British Science Day 2021
This year the theme for British Science Week was 'innovating the future'. We looked at things like renewable energy, pollution and clean water and then we thought about space exploration.
KS1 made a water filter and KS2 designed gadgets that were run on renewable energy and planted a bottle biosphere.
Everyone was invited to design and label a 'moon base' and we had four winners from across the school.
Taylor Year 2
Evie Year 3
Henry Year 3
Jake Year 4
Alyssa Year 5
Crest STEM Club (Year 4)
We have been running a weekly STEM club for our current Year 4 class. Each week we investigate something new. We have built rafts, bridges, made cheese and taken fingerprints. We are working towards the Crest award and all participants will receive a certificate and badge on completion.
Next year (2021 - 2022), we hope to offer this opportunity to more year groups.
Key Stage 1
The principal focus of science teaching in key stage 1 is to enable pupils to experience and observe phenomena, looking more closely at the natural and humanly constructed world around them.

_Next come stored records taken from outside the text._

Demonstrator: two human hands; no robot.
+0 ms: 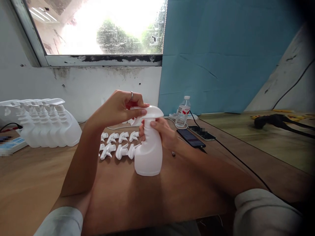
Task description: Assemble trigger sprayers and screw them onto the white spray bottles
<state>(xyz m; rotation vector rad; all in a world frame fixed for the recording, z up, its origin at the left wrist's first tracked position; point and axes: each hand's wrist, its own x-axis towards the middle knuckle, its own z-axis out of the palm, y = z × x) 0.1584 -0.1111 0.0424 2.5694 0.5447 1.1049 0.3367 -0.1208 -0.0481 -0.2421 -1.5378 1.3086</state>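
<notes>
A white spray bottle (148, 155) stands upright on the table in front of me, its rounded trigger spray head (155, 112) sitting over the neck. My left hand (124, 106) grips the spray head from the left, thumb on its near side and fingers over the top. Around the bottle's neck, my right hand (163, 132) is closed, with the thumb towards me and fingertips showing at the left. Just behind the bottle lie several loose white trigger spray heads (122, 151) in rows.
Several white spray bottles (51, 126) with heads stand in a row at the left. A clear water bottle (182, 114) is at the back right, near two phones (190, 137) with cables. Behind the table are a wall, a window (103, 29) and a blue sheet (216, 55).
</notes>
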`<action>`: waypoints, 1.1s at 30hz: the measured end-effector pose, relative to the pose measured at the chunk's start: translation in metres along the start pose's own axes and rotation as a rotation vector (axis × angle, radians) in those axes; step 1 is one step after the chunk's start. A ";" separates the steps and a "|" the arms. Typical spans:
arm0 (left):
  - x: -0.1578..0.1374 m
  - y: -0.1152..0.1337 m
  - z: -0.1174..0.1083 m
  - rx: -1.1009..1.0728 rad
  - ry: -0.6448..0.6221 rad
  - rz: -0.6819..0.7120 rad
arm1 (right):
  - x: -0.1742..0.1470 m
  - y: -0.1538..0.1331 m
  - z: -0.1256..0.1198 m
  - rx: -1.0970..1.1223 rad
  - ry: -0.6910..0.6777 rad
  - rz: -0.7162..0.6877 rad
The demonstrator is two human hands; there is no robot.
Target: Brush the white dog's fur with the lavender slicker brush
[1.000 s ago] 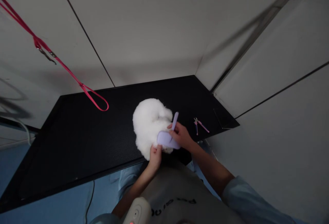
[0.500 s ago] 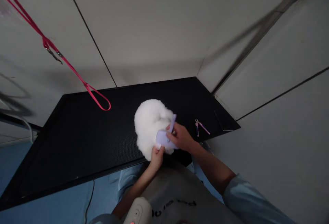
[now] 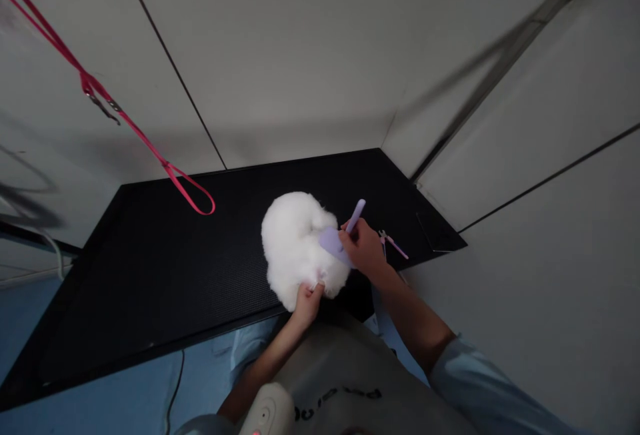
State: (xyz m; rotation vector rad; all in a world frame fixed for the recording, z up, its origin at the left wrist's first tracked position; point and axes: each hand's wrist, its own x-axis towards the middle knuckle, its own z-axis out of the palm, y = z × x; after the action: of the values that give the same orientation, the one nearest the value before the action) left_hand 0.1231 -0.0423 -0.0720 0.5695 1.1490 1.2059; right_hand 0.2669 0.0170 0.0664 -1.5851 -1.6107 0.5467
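A white fluffy animal [image 3: 293,228], which looks like a small dog, lies curled near the front edge of the black table. My left hand [image 3: 307,302] pinches fur at its near side, and a patch of pinkish skin shows just above the thumb. In my right hand [image 3: 365,248] is a lilac slicker brush [image 3: 334,243], its handle pointing up and away. The brush head is over the right part of the coat; whether its pins touch the fur is hidden. Pink-handled nail clippers [image 3: 397,247] lie behind my right hand, partly covered by it.
The black table [image 3: 175,255] has a ribbed mat surface and stands against pale wall panels. A pink leash loop [image 3: 200,200] with a metal clip hangs over its left part. A dark flat object [image 3: 440,232] lies at the right corner. A whitish device [image 3: 270,408] is at my front.
My right hand has moved the brush up and to the right, away from my left hand, uncovering pinkish skin there. My left hand keeps its pinch.
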 end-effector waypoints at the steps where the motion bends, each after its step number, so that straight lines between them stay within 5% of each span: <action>1: 0.000 0.001 0.001 0.030 -0.026 0.026 | 0.000 -0.002 0.000 0.004 -0.034 -0.033; 5: -0.003 0.004 0.006 0.022 -0.084 0.089 | 0.003 -0.007 0.001 -0.026 -0.352 -0.127; 9: -0.003 0.004 0.007 -0.013 -0.089 0.080 | 0.008 -0.007 -0.003 -0.172 -0.011 -0.097; 14: 0.000 0.003 0.006 -0.029 -0.112 0.081 | 0.002 -0.006 -0.003 -0.084 -0.362 -0.137; 18: 0.000 0.006 0.007 -0.024 -0.127 0.081 | -0.001 -0.008 -0.003 -0.194 -0.052 -0.111; 23: 0.001 0.008 0.004 -0.039 -0.134 0.065 | -0.005 -0.006 -0.003 -0.043 -0.350 -0.079; 27: -0.001 0.011 0.002 -0.108 -0.071 0.070 | -0.008 0.004 -0.002 -0.018 -0.023 -0.015; 31: -0.006 0.013 0.004 -0.361 -0.048 -0.003 | -0.019 0.020 0.004 0.216 -0.194 0.039; 33: -0.006 0.012 0.003 -0.448 -0.041 -0.053 | -0.025 0.028 0.008 0.267 -0.094 0.097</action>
State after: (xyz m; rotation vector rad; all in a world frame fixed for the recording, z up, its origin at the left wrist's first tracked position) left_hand 0.1211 -0.0429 -0.0582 0.2208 0.8159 1.3467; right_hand 0.2755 -0.0025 0.0345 -1.4603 -1.4642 0.8619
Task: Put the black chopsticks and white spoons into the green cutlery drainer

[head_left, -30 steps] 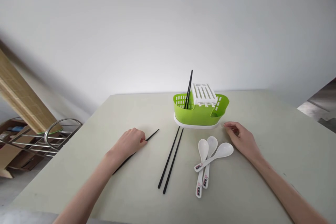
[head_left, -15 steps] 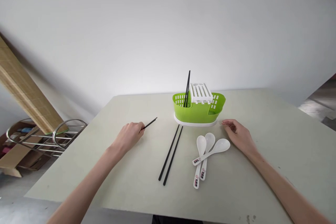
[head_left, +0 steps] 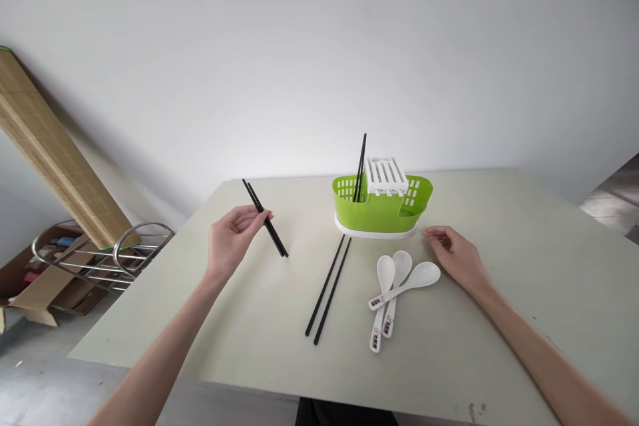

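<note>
My left hand [head_left: 234, 233] is closed on a pair of black chopsticks [head_left: 257, 203], pinched between thumb and fingers and tilted above the table's left side. Resting on the table, my right hand [head_left: 456, 256] has loosely curled fingers, thumb a little apart, and nothing in it. Just left of it stands a green cutlery basket [head_left: 367, 216] with a white base and a white slotted rack [head_left: 386, 176]. Two black chopsticks [head_left: 360, 166] lean upright in the basket's left compartment. Another pair of black chopsticks [head_left: 329, 289] lies in front. Three white spoons [head_left: 399, 289] lie crossed nearby.
The pale table [head_left: 219, 339] reaches back to a white wall [head_left: 319, 53]. On the left, a metal rack [head_left: 120, 259], a cardboard box [head_left: 54, 286] and a leaning bamboo mat [head_left: 60, 153] stand beyond the table edge.
My left hand has turned and risen a little, so the chopsticks now slant from upper left to lower right. My right hand stays in place. The view has shifted slightly.
</note>
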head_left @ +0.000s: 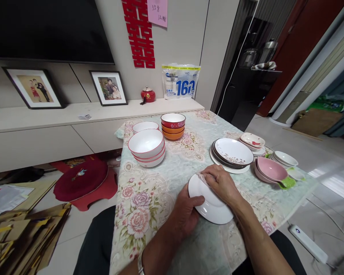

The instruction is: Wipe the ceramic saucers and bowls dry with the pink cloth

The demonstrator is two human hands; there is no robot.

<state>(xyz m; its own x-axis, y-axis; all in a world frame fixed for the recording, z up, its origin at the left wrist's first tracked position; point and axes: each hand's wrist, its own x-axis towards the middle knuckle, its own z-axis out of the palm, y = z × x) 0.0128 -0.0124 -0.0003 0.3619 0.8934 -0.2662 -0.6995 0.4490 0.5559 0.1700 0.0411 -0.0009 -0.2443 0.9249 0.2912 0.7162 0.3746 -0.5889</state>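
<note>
My left hand [187,208] grips a white plate [215,210] by its left edge, with the thumb laid across the face turned towards me. The plate is tilted above the near part of the table. Bent over its upper rim, my right hand [220,183] presses a small pale cloth [202,177] against it; most of the cloth is hidden under the fingers. Just beyond my right hand stands a stack of plates [233,151], the top one white with a brown floral pattern. White bowls with red rims [147,145] are stacked to the far left of my hands.
A flowered tablecloth [149,187] covers the table. Red and orange bowls [173,126] are stacked at the back. Pink bowls [271,170], small white bowls [285,158] and patterned dishes [252,140] stand at the right. A red stool [81,179] and flattened cardboard [25,236] are on the left.
</note>
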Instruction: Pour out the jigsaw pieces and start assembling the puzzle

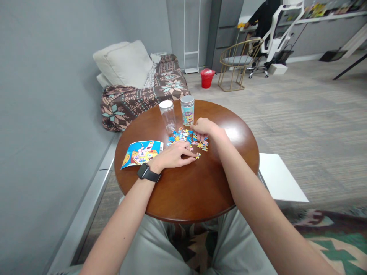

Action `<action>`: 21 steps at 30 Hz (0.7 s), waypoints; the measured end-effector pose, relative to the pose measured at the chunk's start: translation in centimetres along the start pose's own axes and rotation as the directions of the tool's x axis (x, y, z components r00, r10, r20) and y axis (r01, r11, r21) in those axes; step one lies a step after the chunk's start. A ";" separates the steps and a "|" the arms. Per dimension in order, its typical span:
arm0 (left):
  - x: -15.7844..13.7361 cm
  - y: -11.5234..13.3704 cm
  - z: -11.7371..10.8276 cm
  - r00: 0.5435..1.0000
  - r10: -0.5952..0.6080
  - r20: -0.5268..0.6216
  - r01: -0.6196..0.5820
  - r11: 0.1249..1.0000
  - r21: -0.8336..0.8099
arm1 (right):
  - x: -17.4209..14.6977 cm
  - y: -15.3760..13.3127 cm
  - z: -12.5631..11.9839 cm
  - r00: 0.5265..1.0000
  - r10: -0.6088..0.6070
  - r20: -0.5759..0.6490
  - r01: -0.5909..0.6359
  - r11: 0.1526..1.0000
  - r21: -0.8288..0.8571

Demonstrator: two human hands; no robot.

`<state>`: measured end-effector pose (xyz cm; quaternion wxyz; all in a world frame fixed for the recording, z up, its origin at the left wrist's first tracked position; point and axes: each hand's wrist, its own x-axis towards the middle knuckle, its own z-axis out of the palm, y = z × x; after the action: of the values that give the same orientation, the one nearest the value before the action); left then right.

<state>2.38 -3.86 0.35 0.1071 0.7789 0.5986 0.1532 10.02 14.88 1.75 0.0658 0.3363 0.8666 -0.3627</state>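
Observation:
My left hand [178,154], with a black watch [148,173] at its wrist, rests low on the table. Its thumb and index fingertip close on a small puzzle piece [198,156], possibly a few joined pieces. Over the right side of a loose pile of jigsaw pieces [178,136] is my right hand [204,128]. Its index finger is stretched out and the others bend down to the pieces, with nothing visibly held. A picture sheet [142,152] with cartoon figures lies left of my left hand.
Behind the pile stand a clear jar [168,116] with a white lid and a printed jar [187,110] with a silver lid. The round brown table [183,194] is before my lap. Beyond are a red bin [207,78], a gold chair [239,61] and a seated person [263,19].

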 end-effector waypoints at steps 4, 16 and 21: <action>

They should be encouraged to be curious and ask questions about what they notice. They should be helped to develop their understanding of scientific ideas by using different types of scientific enquiry to answer their own questions, including observing changes over a period of time, noticing patterns, grouping and classifying things, carrying out simple comparative tests, and finding things out using secondary sources of information.
Lower Key Stage 2 (Years 3 and 4)
The principal focus of science teaching in lower key stage 2 is to enable pupils to broaden their scientific view of the world around them. They should do this through exploring, talking about, testing and developing ideas about everyday phenomena and the relationships between living things and familiar environments, and by beginning to develop their ideas about functions, relationships and interactions. They should ask their own questions about what they observe and make some decisions about which types of scientific enquiry are likely to be the best ways of answering them, including observing changes over time, noticing patterns, grouping and classifying things, carrying out simple comparative and fair tests and finding things out using secondary sources of information. They should draw simple conclusions and use some scientific language, first, to talk about and, later, to write about what they have found out.
Upper Key Stage 2 (Years 5 and 6)
The principal focus of science teaching in upper key stage 2 is to enable pupils to develop a deeper understanding of a wide range of scientific ideas. They should do this through exploring and talking about their ideas; asking their own questions about scientific phenomena; and analysing functions, relationships and interactions more systematically. At upper key stage 2, they should encounter more abstract ideas and begin to recognise how these ideas help them to understand and predict how the world operates. They should also begin to recognise that scientific ideas change and develop over time. They should select the most appropriate ways to answer science questions using different types of scientific enquiry, including observing changes over different periods of time, noticing patterns, grouping and classifying things, carrying out comparative and fair tests and finding things out using a wide range of secondary sources of information. Pupils should draw conclusions based on their data and observations, use evidence to justify their ideas, and use their scientific knowledge and understanding to explain their findings.